What you will do | Lines from the material below that hold the string "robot" are what is needed; copy each of them.
:::
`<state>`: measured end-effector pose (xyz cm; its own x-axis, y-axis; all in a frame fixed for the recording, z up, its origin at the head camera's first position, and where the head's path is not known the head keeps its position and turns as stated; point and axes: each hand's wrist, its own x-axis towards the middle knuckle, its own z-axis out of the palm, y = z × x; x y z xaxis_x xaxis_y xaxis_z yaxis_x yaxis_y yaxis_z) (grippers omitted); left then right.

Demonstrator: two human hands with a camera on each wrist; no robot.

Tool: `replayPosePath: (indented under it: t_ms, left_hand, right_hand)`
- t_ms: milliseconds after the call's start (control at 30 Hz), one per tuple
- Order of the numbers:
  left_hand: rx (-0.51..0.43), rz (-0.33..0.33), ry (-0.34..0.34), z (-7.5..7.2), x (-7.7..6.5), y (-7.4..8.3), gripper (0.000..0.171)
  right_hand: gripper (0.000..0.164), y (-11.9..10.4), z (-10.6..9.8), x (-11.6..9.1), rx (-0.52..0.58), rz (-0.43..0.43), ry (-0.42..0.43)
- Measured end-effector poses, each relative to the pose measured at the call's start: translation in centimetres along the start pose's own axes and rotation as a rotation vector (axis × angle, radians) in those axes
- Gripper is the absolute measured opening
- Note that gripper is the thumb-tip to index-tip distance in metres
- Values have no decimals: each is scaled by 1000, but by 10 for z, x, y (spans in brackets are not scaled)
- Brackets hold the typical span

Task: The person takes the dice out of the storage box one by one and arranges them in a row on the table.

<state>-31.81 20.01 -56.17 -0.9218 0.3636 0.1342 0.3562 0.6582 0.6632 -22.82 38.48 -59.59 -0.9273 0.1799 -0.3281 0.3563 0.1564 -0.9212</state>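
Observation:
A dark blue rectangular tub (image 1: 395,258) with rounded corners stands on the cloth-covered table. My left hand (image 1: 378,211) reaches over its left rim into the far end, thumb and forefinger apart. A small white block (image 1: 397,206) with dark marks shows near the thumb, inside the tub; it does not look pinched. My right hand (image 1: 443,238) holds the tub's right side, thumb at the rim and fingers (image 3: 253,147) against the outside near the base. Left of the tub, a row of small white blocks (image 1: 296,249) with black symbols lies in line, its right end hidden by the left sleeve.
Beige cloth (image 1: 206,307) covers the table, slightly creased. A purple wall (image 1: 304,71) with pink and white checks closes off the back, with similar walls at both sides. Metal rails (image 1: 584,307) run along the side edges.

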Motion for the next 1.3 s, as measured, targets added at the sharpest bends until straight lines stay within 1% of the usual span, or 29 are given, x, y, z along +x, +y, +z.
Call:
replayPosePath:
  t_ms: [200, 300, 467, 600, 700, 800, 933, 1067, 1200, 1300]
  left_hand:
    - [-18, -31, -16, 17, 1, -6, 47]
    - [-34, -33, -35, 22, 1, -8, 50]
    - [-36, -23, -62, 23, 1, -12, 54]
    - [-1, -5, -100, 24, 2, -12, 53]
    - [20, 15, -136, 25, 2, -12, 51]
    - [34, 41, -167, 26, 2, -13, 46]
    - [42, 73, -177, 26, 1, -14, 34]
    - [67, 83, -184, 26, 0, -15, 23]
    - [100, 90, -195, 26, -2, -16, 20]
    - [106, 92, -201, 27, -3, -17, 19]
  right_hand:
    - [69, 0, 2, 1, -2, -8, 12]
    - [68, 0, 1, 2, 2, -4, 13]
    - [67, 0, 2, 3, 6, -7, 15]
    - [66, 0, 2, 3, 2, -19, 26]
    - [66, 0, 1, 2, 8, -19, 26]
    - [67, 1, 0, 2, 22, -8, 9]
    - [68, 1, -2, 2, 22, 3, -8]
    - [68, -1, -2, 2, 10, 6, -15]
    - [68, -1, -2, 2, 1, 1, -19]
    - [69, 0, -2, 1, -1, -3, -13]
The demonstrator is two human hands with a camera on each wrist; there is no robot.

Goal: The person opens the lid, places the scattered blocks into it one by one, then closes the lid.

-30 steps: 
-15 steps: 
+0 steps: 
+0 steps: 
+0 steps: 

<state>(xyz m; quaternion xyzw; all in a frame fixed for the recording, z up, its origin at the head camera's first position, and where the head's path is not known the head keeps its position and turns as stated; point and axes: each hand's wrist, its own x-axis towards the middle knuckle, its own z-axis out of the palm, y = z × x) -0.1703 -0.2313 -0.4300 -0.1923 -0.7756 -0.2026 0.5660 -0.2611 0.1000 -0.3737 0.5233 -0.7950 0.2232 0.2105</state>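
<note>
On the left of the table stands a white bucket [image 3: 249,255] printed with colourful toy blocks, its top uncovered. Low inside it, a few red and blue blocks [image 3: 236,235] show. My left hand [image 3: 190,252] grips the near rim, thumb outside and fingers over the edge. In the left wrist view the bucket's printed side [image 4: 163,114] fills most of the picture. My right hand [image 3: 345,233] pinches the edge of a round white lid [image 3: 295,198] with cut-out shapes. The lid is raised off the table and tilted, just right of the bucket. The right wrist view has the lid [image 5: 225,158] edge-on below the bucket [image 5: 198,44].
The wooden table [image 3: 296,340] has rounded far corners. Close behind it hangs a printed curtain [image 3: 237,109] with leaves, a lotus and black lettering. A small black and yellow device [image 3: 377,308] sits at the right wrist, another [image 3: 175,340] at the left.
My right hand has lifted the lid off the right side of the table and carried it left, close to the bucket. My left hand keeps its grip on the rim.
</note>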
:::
Result of the exercise |
Demonstrator: two human hands with a camera on each wrist; no robot.
The demonstrator is two human hands with a camera on each wrist; there is no robot.

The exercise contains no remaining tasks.